(Taiwan, ROC) --- Merek permen jelly terkenal Haribo belakangan ini menjadi sorotan setelah salah satu varian rasa cola mereka terdeteksi mengandung komponen ganja di Belanda.
Akibatnya, anak-anak yang mengonsumsi permen tersebut mengalami gejala pusing dan keluhan lainnya.
Produk Haribo sendiri hadir dalam berbagai varian dan kemasan. Menanggapi pemberitaan perihal adanya kandungan ganja pada salah satu varian rasa Haribo, otoritas Food and Drug Administration di Taiwan (FDA) menegaskan bahwa produk tersebut tidak diimpor ke Taiwan.
Meski demikian, banya warga yang tetap merasa khawatir. Mayoritas dari masyarakat menyatakan akan menghindari pembelian permen dari merek yang sama untuk sementara waktu.
Menurut laporan media asing, permen jelly yang terkontaminasi ganja di Belanda adalah salah satu batch dari produk bernama Happy Cola F!ZZ dengan tanggal kedaluwarsa hingga Januari tahun depan. Anak-anak yang mengonsumsinya mengalami gejala pusing dan beberapa bahkan harus dibawa ke rumah sakit. Setelah konfirmasi adanya kandungan ganja, otoritas Belanda segera menarik produk bermasalah tersebut dari peredaran.
Berita ini langsung memicu kekhawatiran di kalangan masyarakat Taiwan, mengingat produk Haribo tersedia luas di berbagai saluran distribusi dengan beragam varian.
Khusus untuk seri Happy Cola sendiri, kemasan berbeda-beda tergantung negara pemasarannya, termasuk varian rasa original yang umum ditemukan di Taiwan.
Varian rasa asam juga bisa ditemukan secara online, tetapi batch F!ZZ yang bermasalah tersebut dipastikan tidak memiliki catatan impor ke Taiwan.

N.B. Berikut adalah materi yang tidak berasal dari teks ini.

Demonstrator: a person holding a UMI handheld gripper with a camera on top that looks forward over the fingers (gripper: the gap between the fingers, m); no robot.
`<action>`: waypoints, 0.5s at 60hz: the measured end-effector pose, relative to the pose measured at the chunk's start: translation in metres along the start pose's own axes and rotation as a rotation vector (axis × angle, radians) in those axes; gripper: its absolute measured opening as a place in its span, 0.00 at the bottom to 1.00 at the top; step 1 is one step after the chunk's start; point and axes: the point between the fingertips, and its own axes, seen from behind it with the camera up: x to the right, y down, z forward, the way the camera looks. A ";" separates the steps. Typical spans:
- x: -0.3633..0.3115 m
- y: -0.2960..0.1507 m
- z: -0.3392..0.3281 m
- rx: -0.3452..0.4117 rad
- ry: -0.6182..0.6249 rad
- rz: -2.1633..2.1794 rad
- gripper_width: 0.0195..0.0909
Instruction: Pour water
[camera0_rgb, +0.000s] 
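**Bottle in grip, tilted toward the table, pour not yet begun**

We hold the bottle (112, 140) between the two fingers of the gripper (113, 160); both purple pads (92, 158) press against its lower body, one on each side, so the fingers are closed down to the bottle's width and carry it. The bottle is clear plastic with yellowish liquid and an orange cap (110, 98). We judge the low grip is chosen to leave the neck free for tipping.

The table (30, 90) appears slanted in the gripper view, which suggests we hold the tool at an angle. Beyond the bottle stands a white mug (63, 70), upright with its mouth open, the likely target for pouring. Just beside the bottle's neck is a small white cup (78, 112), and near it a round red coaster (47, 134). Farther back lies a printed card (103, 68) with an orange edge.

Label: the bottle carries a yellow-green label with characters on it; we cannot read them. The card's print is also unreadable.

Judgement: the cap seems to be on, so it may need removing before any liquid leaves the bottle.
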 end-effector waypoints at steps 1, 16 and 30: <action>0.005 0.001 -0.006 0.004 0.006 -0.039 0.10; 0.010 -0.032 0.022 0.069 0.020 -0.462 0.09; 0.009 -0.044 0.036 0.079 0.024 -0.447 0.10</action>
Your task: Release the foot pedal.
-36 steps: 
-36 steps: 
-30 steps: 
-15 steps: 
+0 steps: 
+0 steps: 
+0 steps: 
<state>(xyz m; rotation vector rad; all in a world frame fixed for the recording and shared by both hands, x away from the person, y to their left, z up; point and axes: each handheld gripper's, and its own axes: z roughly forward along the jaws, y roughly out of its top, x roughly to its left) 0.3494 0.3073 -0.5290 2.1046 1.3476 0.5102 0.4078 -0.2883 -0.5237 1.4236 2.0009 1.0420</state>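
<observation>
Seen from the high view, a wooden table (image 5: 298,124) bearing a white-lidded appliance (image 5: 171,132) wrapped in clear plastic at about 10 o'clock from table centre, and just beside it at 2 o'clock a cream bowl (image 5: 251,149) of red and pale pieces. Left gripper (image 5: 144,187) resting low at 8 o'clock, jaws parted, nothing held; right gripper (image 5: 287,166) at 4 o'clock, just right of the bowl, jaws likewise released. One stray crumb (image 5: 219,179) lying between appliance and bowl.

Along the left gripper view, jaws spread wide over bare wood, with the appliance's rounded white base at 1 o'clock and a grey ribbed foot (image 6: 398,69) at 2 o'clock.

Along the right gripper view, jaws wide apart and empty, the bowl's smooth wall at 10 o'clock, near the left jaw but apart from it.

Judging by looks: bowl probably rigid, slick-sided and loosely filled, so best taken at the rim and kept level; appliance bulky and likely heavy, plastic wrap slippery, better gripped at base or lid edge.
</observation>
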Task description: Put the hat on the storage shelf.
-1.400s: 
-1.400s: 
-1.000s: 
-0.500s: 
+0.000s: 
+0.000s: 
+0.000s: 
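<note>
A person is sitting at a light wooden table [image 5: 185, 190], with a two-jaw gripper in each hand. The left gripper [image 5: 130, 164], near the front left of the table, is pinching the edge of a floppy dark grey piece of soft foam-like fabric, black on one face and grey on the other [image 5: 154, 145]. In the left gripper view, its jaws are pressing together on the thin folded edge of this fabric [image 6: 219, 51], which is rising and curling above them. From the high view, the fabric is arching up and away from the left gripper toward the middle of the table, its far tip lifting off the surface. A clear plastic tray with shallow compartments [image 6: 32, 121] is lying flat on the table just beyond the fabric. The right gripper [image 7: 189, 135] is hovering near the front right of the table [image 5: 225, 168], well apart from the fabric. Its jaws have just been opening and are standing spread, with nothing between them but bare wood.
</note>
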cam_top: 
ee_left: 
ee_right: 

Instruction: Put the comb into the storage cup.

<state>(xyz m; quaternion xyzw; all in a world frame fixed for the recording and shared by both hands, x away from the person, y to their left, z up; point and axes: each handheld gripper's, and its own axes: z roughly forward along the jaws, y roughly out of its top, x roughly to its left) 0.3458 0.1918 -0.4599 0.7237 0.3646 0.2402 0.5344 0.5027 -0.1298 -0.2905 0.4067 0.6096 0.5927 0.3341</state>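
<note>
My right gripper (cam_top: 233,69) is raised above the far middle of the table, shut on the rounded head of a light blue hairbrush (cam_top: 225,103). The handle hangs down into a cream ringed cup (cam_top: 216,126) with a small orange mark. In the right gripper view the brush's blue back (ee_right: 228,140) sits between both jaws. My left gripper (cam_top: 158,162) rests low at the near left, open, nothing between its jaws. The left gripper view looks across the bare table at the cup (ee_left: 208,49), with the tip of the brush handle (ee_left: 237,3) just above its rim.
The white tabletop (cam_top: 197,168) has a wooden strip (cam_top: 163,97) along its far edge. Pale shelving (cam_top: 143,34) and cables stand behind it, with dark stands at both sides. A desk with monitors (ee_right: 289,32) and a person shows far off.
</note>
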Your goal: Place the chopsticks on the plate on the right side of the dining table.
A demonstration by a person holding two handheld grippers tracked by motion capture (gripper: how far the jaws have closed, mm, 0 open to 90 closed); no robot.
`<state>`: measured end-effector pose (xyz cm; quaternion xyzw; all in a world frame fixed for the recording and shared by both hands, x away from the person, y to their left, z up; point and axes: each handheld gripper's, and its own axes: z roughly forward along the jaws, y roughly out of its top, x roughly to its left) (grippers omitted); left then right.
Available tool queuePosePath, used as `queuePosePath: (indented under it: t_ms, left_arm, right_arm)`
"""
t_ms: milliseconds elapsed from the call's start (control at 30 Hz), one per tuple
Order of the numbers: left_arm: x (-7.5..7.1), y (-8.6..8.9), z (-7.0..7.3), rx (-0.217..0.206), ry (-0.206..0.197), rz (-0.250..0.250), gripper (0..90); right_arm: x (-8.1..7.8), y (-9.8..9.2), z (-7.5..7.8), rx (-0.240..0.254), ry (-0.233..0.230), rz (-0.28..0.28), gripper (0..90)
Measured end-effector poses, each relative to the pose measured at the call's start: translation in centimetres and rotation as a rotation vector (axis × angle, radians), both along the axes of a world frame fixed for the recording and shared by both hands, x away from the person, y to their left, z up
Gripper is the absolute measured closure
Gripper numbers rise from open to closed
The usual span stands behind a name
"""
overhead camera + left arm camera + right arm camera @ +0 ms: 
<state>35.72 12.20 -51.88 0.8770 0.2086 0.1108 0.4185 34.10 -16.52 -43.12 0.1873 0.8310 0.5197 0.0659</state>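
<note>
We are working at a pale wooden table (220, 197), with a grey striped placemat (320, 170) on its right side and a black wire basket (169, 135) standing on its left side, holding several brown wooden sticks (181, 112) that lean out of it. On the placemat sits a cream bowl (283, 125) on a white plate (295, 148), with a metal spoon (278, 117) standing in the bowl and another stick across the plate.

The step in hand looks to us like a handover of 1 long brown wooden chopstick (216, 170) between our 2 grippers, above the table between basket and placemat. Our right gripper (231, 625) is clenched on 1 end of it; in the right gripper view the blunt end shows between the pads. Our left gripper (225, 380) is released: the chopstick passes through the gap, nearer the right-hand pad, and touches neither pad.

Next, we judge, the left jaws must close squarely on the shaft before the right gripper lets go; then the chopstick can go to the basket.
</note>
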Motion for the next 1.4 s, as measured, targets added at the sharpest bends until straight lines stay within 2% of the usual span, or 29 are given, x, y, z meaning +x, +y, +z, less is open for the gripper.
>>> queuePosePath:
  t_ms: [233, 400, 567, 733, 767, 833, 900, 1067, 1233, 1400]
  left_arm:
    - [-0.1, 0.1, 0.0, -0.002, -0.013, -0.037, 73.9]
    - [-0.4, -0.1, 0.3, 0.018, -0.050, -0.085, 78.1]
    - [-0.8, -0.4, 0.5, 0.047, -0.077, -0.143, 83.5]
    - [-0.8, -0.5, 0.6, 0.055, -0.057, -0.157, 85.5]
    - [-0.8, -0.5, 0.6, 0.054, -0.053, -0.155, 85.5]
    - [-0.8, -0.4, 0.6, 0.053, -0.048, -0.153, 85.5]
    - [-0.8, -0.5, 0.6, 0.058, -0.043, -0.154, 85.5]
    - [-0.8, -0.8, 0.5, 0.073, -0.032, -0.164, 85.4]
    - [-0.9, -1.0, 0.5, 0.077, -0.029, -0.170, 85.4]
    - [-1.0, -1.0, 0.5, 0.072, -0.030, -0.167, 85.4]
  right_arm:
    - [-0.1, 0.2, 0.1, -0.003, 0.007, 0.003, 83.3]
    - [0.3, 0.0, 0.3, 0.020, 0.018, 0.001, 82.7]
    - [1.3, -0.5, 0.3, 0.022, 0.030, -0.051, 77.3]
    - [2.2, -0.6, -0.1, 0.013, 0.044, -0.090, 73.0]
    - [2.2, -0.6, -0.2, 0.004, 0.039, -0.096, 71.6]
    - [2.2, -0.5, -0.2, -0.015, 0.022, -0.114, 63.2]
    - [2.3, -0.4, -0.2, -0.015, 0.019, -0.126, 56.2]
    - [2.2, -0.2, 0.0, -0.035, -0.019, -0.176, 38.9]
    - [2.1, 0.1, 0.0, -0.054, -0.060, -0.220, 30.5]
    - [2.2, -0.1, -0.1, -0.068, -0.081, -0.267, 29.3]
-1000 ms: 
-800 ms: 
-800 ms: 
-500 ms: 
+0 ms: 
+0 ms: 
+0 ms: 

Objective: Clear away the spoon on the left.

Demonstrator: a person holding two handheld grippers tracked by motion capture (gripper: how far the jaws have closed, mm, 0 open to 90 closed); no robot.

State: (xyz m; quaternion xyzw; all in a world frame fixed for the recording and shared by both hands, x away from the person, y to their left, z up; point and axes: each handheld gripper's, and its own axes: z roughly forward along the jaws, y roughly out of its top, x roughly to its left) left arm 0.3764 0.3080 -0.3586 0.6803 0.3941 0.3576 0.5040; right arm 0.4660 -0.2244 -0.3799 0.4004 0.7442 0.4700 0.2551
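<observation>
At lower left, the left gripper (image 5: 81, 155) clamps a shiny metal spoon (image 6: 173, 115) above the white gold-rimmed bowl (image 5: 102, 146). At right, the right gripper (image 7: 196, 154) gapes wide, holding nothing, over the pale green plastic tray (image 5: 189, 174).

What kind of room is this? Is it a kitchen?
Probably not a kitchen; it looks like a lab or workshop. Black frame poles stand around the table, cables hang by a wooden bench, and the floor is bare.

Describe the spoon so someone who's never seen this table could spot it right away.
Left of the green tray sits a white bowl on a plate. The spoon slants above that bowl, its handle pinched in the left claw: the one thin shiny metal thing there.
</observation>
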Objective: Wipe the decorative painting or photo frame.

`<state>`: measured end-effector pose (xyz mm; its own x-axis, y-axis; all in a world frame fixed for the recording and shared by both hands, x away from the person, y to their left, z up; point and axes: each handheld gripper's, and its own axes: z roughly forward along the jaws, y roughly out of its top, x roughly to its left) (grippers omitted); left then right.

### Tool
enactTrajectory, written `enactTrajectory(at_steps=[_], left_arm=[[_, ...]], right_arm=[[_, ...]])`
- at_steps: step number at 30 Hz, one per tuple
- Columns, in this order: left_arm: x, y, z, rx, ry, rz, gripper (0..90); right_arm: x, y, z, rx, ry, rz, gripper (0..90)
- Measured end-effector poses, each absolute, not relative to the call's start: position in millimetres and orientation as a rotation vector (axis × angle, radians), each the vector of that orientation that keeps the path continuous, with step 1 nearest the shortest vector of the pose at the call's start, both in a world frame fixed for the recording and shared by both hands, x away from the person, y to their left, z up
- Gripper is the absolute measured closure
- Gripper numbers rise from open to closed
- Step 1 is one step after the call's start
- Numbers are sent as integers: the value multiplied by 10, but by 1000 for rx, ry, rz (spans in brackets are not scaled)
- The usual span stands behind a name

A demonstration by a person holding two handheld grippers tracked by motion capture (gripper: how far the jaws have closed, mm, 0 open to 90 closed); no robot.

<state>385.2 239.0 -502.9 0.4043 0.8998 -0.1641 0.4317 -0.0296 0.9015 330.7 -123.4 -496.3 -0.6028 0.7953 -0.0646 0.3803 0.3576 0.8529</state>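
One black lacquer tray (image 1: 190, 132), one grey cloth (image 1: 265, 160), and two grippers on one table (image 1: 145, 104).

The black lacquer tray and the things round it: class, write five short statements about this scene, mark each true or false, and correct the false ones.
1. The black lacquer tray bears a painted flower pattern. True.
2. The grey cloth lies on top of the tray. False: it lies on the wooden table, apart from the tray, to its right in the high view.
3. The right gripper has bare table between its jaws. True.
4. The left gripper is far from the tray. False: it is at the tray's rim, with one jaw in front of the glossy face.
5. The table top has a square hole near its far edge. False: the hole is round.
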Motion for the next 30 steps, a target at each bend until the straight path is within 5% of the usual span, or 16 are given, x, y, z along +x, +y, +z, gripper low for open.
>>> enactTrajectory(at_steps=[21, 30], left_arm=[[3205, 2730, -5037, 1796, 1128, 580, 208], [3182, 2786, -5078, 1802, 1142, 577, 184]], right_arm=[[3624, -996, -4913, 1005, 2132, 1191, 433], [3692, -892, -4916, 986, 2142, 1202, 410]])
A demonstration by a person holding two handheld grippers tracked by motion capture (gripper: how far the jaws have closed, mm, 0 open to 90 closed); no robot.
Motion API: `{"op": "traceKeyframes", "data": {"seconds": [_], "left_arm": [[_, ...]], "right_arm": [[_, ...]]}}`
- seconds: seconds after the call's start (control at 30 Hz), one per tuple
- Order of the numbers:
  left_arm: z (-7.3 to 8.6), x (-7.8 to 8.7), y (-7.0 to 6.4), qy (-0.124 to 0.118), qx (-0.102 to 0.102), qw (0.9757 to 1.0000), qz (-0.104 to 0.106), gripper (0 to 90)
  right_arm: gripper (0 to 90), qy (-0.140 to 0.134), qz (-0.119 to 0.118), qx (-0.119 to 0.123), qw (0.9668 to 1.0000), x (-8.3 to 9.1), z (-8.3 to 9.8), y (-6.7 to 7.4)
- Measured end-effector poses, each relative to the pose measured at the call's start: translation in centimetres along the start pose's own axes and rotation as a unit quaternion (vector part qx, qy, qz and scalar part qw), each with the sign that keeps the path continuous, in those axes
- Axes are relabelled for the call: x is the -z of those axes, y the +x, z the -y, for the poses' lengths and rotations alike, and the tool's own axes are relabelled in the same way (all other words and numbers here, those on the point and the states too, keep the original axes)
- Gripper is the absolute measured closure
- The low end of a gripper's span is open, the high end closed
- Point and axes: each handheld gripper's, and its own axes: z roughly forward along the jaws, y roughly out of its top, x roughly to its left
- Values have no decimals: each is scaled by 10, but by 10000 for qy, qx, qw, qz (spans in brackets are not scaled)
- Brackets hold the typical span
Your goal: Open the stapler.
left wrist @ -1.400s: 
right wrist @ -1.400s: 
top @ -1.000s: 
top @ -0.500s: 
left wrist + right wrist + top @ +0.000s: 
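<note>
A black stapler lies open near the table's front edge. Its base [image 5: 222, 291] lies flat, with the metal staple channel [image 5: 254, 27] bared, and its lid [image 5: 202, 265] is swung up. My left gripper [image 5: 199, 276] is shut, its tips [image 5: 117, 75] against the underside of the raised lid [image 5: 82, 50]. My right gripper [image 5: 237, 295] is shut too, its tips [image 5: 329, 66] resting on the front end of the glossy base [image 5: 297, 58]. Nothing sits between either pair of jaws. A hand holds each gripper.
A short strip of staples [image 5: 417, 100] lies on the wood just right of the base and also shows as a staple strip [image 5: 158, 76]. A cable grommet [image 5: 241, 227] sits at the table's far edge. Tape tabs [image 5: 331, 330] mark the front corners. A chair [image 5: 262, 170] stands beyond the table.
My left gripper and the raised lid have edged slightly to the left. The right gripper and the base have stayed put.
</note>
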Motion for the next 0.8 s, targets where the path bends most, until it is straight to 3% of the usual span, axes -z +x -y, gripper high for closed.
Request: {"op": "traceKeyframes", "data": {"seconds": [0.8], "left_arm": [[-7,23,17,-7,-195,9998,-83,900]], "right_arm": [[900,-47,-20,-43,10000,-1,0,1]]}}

Meskipun demikian, tidak menutup kemungkinan produk tersebut bisa didapatkan melalui jalur online yang tidak terdeteksi, terutama mengingat kandungan ganja di dalamnya yang bisa menimbulkan gejala lebih parah pada anak-anak dibandingkan orang dewasa.
Menurut analisis medis, komponen yang terkandung dalam permen jelly tersebut kemungkinan adalah THC, yang dapat memberikan sensasi euphoria dan berpotensi menimbulkan kecanduan. Konsumsi jangka panjang dapat mempengaruhi perkembangan anak-anak. Saat ini, kepolisian Belanda sedang menyelidiki bagaimana ganja bisa tercampur ke dalam produk permen tersebut.
Lin Jin-fu (林金富), Wakil Direktur FDA Taiwan menyatakan, "Taiwan akan menghentikan sementara permohonan verifikasi impor untuk semua produk permen jelly dari pabrik Haribo di Jerman."
Meskipun insiden ini terjadi di Belanda, tetapi permen bermasalah tersebut diproduksi di pabrik Jerman. Haribo juga memiliki fasilitas produksi di berbagai negara termasuk Turki. Untuk memastikan keamanan konsumen, FDA Taiwan mengumumkan penghentian sementara impor seluruh produk Haribo tanpa batas waktu. Proses impor baru akan dilanjutkan setelah investigasi tuntas oleh produsen dan semua risiko telah dikesampingkan.